Restate each entry word for word. Keep every detail intact.
---------- DATA FOR THIS TASK
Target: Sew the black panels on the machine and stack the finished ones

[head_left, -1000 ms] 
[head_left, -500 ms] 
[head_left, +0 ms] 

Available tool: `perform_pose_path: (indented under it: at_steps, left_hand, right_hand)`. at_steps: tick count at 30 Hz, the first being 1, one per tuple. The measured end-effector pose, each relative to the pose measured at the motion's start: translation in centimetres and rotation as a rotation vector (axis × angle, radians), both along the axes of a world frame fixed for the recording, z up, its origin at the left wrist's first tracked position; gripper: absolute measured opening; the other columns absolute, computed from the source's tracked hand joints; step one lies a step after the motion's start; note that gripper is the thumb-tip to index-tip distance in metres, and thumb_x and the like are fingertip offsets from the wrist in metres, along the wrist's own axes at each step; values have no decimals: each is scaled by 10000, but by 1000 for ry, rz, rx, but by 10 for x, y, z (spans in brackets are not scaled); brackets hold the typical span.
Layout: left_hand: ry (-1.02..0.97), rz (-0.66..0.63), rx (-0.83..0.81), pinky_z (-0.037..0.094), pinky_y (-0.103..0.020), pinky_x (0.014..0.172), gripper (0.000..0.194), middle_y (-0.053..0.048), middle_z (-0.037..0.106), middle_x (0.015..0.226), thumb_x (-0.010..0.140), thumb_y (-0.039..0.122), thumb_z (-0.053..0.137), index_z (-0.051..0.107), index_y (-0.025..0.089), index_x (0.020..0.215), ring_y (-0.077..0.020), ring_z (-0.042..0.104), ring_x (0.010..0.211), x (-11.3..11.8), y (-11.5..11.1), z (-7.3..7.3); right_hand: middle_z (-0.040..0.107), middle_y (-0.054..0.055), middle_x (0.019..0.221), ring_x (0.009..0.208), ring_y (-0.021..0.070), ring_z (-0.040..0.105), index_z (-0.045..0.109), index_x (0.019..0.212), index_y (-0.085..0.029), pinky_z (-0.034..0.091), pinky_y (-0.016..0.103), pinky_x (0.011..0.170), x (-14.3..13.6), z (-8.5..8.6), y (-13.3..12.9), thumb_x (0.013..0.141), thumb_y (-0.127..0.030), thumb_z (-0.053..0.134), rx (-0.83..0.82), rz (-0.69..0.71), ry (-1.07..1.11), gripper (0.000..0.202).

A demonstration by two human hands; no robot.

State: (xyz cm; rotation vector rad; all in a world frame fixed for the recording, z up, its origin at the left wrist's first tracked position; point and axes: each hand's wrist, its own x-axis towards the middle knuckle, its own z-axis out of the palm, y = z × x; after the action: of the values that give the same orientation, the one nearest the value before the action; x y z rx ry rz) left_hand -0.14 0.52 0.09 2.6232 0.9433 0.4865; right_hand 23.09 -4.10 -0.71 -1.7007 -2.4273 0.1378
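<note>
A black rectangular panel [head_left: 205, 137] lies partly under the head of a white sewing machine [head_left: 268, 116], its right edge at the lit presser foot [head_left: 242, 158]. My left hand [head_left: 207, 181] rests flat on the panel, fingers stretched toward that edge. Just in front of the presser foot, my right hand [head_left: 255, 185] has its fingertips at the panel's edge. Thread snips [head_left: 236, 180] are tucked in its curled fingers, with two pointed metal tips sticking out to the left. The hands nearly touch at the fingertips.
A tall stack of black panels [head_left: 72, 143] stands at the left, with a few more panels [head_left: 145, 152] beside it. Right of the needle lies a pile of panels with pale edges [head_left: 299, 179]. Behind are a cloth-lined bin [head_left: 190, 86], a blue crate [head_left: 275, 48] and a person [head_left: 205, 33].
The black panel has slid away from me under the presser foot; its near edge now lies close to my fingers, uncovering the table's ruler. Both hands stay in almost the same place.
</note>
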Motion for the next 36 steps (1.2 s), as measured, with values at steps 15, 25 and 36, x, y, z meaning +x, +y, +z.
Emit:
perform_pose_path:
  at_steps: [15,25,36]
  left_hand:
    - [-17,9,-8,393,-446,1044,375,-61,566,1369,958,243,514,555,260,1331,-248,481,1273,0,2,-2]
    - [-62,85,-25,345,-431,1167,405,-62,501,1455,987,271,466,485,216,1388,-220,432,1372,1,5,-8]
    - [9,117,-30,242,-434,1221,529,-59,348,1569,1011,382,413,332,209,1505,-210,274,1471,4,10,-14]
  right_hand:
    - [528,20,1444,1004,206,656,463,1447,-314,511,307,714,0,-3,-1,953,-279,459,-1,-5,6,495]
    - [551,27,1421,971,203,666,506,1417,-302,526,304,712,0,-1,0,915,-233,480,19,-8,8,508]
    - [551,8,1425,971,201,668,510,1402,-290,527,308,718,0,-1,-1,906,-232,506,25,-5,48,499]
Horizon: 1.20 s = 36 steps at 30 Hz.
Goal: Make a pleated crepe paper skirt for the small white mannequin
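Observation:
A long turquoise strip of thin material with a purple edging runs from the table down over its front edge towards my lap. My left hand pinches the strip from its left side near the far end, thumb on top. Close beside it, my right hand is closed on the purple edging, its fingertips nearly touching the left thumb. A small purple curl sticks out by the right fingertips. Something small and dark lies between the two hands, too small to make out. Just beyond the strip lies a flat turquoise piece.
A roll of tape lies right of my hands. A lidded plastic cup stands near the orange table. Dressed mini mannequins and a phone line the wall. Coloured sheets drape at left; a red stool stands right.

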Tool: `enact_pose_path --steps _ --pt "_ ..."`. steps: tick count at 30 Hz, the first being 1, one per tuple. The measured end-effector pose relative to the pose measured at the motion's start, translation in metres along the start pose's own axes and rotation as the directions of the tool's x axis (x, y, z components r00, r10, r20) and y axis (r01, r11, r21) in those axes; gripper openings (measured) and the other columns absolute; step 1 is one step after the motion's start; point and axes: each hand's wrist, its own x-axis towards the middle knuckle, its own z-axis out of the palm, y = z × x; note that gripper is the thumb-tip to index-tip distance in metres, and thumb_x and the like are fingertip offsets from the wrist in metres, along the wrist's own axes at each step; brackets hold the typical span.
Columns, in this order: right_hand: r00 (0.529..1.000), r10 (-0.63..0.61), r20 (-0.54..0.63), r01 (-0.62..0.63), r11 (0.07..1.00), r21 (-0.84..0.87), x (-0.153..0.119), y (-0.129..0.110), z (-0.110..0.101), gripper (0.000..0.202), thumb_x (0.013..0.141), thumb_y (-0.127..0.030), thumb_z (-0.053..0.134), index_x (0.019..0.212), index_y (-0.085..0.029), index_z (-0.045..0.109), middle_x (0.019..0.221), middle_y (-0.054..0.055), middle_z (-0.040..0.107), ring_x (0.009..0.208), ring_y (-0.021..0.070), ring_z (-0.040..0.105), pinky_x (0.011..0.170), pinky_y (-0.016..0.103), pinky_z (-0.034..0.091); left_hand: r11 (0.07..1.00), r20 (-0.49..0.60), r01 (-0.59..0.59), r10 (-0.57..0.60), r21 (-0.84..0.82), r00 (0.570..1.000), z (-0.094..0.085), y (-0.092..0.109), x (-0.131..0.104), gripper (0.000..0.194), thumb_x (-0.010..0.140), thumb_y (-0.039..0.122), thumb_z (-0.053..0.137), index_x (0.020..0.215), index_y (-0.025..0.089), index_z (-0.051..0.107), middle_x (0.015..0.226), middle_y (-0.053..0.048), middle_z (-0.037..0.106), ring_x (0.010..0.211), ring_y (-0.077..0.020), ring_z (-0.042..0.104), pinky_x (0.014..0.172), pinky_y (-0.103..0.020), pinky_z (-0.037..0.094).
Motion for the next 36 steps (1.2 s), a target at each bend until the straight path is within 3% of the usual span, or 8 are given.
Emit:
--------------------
-- EXERCISE OUTPUT --
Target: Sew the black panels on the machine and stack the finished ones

[head_left, -1000 ms] 
[head_left, -500 ms] 
[head_left, +0 ms] 

Available tool: `perform_pose_path: (indented under it: at_steps, left_hand, right_hand)`. at_steps: tick count at 30 Hz, the first being 1, one per tuple. The measured end-effector pose, each relative to the pose measured at the motion's start: translation in centimetres and rotation as a rotation vector (axis × angle, radians), both along the axes of a world frame fixed for the recording, z up, its origin at the left wrist's first tracked position; gripper: absolute measured opening; the other columns absolute, computed from the source's tracked hand joints; step one lies a step after the motion's start; note that gripper is the thumb-tip to index-tip distance in metres, and thumb_x and the like are fingertip offsets from the wrist in metres, along the wrist's own axes at each step; values have no decimals: each is scaled by 10000, but by 1000 for ry, rz, rx, but by 10 for x, y, z (spans in brackets are not scaled); brackets hold the typical span.
Layout: left_hand: ry (-1.02..0.97), rz (-0.66..0.63), rx (-0.83..0.81), pinky_z (-0.037..0.094), pinky_y (-0.103..0.020), pinky_x (0.014..0.172), gripper (0.000..0.194), middle_y (-0.053..0.048), middle_z (-0.037..0.106), middle_x (0.015..0.226), thumb_x (-0.010..0.140), thumb_y (-0.039..0.122), thumb_z (-0.053..0.137), index_z (-0.051..0.107), index_y (-0.025..0.089), index_x (0.020..0.215), ring_y (-0.077..0.020), ring_z (-0.042..0.104), ring_x (0.010..0.211), x (-11.3..11.8), y (-11.5..11.1), z (-7.3..7.3); right_hand: middle_z (-0.040..0.107), middle_y (-0.054..0.055), middle_x (0.019..0.221), ring_x (0.009..0.208), ring_y (-0.021..0.070), ring_z (-0.040..0.105), index_z (-0.045..0.109), index_x (0.019..0.212), index_y (-0.085..0.029), pinky_z (-0.034..0.091), pinky_y (-0.016..0.103), pinky_x (0.011..0.170), x (-14.3..13.6), z (-8.5..8.6), y (-13.3..12.9), thumb_x (0.013..0.141), thumb_y (-0.127..0.030), thumb_z (-0.053..0.134), rx (-0.83..0.82), rz (-0.69..0.71), ry (-1.07..1.11), gripper (0.000..0.202).

A demonstration by two human hands; no robot.

State: (xyz cm; rotation vector rad; all in a world frame fixed for the recording, z up, its origin at the left wrist's first tracked position; point and axes: each hand's wrist, its own x-axis towards the middle knuckle, its own z-axis out of the palm, y = z × x; after the action: of the values that give the same orientation, the one nearest the value before the action; x y z rx ry rz) left_hand -0.14 0.52 0.09 2.6232 0.9433 0.4865; right_hand 23.09 -4.10 -0.71 -1.7007 -2.4273 0.1378
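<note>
A black rectangular panel [head_left: 205, 137] lies partly under the head of a white sewing machine [head_left: 268, 116], its right edge at the lit presser foot [head_left: 242, 158]. My left hand [head_left: 207, 181] rests flat on the panel, fingers stretched toward that edge. Just in front of the presser foot, my right hand [head_left: 255, 185] has its fingertips at the panel's edge. Thread snips [head_left: 236, 180] are tucked in its curled fingers, with two pointed metal tips sticking out to the left. The hands nearly touch at the fingertips.
A tall stack of black panels [head_left: 72, 143] stands at the left, with a few more panels [head_left: 145, 152] beside it. Right of the needle lies a pile of panels with pale edges [head_left: 299, 179]. Behind are a cloth-lined bin [head_left: 190, 86], a blue crate [head_left: 275, 48] and a person [head_left: 205, 33].
The black panel has slid away from me under the presser foot; its near edge now lies close to my fingers, uncovering the table's ruler. Both hands stay in almost the same place.
</note>
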Motion for the next 36 steps (1.2 s), as measured, with values at steps 15, 25 and 36, x, y, z meaning +x, +y, +z.
Emit:
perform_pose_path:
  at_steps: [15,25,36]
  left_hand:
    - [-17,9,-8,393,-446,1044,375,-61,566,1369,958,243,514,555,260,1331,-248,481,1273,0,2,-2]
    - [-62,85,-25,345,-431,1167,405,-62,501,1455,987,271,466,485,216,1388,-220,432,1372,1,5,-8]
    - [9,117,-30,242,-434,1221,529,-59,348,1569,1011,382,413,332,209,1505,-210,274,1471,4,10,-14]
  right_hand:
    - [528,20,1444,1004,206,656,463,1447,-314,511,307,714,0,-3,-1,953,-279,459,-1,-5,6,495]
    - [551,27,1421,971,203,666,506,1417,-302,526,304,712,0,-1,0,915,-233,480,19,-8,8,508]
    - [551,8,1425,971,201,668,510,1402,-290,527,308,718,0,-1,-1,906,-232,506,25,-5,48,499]
Horizon: 1.20 s = 36 steps at 30 Hz.
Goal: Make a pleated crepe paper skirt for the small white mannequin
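Observation:
A long turquoise strip of thin material with a purple edging runs from the table down over its front edge towards my lap. My left hand pinches the strip from its left side near the far end, thumb on top. Close beside it, my right hand is closed on the purple edging, its fingertips nearly touching the left thumb. A small purple curl sticks out by the right fingertips. Something small and dark lies between the two hands, too small to make out. Just beyond the strip lies a flat turquoise piece.
A roll of tape lies right of my hands. A lidded plastic cup stands near the orange table. Dressed mini mannequins and a phone line the wall. Coloured sheets drape at left; a red stool stands right.
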
Tool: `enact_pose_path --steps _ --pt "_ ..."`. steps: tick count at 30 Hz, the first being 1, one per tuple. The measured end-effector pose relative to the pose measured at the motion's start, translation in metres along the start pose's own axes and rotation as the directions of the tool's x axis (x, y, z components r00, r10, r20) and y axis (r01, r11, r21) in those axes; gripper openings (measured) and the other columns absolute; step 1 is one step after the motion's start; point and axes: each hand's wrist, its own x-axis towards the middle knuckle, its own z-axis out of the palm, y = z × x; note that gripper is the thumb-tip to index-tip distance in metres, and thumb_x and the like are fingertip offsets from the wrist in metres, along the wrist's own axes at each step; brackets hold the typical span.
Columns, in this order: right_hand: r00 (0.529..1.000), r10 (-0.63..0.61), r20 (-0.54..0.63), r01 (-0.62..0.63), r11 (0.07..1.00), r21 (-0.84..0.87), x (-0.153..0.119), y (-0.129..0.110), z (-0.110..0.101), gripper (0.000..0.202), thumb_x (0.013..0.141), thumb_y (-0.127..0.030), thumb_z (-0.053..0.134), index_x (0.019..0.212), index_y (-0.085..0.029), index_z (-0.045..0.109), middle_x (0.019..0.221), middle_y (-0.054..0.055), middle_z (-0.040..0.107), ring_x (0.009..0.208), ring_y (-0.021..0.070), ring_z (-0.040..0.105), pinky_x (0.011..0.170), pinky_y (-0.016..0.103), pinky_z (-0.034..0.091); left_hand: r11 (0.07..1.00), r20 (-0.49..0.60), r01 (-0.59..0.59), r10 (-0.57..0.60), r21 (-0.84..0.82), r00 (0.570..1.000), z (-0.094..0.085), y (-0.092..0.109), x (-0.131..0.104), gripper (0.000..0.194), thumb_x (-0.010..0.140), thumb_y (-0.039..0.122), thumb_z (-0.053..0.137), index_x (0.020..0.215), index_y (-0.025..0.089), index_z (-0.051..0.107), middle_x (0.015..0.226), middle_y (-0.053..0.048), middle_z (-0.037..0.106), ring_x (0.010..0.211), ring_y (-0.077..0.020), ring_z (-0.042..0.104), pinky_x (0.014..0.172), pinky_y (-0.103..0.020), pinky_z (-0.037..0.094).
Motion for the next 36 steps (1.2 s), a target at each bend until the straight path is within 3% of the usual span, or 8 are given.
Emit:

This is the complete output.